Jean-Eudes Gannat encourt quatre ans de prison avec sursis et 1.000 euros d'amende. [SEBASTIEN BOZON / AFP]

Le tribunal d’Angers doit rendre ce mercredi 10 juin sa décision dans le procès du militant identitaire Jean-Eudes Gannat. Celui qui est aussi conseiller municipal d'opposition à Segré-en-Anjou Bleu (Maine-et-Loire) est jugé pour injures publiques racistes.

Des propos épinglés. Jugé en mai pour injures publiques racistes après la diffusion d'une vidéo sur les réseaux sociaux en novembre dernier, le conseiller municipal de Segré-en-Anjou Bleu (Maine-et-Loire) et militant identitaire, Jean-Eudes Gannat doit être fixé ce mercredi 10 juin. 

Le 4 novembre dernier, Jean-Eudes Gannat avait partagé une vidéo sur les réseaux sociaux dans laquelle il filmait cinq personnes aux abords d’un supermarché. Le conseiller municipal avait légendé les images en déclarant : «Marre de vivre avec les cousins des Talibans jusqu'au fin fond de nos campagnes».

Le prévenu associait de fait les réfugiés afghans à des talibans. Face à cette vidéo, une plainte avait été déposée à l’encontre du militant identitaire qui fait face à la barre aux cinq personnes de la vidéo mais également aux associations SOS Racisme et la Ligue des droits de l’Homme.

la liberté d’expression revendiquée

«Ce qui dérange surtout, ce sont les propos. C'est de l'injure raciste parce qu'on essentialise des Afghans aux talibans autoritaires et terroristes. Ces cinq personnes ont fui ce régime et sont victimes de ce régime», a estimé maître Jean de Bary, avocat des victimes lors de l’audience. «Ce sont des propos violents, méprisants, dévalorisants, outrageants», a-t-il ajouté.

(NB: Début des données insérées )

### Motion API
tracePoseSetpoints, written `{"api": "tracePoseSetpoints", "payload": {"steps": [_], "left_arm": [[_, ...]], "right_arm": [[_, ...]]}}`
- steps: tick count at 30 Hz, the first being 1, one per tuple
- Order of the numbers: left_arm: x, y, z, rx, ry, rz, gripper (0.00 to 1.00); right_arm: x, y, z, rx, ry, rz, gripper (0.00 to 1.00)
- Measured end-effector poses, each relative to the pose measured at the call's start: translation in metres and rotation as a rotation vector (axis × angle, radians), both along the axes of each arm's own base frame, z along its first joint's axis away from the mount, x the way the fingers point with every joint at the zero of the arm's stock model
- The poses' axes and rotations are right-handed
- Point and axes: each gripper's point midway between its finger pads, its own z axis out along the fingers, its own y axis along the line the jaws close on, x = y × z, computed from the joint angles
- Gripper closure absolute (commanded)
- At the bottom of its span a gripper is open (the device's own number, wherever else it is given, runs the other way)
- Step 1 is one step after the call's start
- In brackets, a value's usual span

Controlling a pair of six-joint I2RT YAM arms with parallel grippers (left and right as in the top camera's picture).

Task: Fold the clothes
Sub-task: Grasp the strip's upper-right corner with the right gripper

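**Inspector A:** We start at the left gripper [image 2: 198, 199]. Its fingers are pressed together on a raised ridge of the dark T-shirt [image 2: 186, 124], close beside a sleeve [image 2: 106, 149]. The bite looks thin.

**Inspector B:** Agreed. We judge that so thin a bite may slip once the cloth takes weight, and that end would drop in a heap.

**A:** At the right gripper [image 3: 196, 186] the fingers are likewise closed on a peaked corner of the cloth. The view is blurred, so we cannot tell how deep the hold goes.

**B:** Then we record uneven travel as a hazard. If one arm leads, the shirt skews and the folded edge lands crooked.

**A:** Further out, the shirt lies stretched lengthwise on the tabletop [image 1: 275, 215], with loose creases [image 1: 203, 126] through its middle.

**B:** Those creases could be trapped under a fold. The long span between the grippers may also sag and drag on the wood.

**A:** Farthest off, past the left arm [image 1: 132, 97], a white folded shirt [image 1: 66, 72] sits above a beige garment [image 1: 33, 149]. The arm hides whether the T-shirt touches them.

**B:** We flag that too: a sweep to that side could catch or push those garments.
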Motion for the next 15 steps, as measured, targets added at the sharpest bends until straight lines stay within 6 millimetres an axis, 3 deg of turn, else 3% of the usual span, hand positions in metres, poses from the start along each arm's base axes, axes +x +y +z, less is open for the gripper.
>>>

Adbu Jamil, président de la Ligue des droits de l’Homme du département, a estimé de son côté : «On est dans un État de droit, donc on se doit le respect envers ces réfugiés qui ont fui la guerre (…) On attend que justice soit faite pour toutes les personnes qui sont stigmatisées».

Pour sa part, Jean-Eudes Gannat a estimé ne pas être en faute. «On est en train d'essayer de me culpabiliser. On raconte que je suis un criminel parce qu'ils sont en danger de mort là-bas, donc ma position est la même et ce sera ma seule déclaration», avait-il indiqué, estimant la procédure nulle et arguant avoir simplement exercé son droit à la liberté d’expression.

Lors de l’audience, le parquet d’Angers a requis à son encontre quatre ans de prison avec sursis et 1.000 euros d'amende.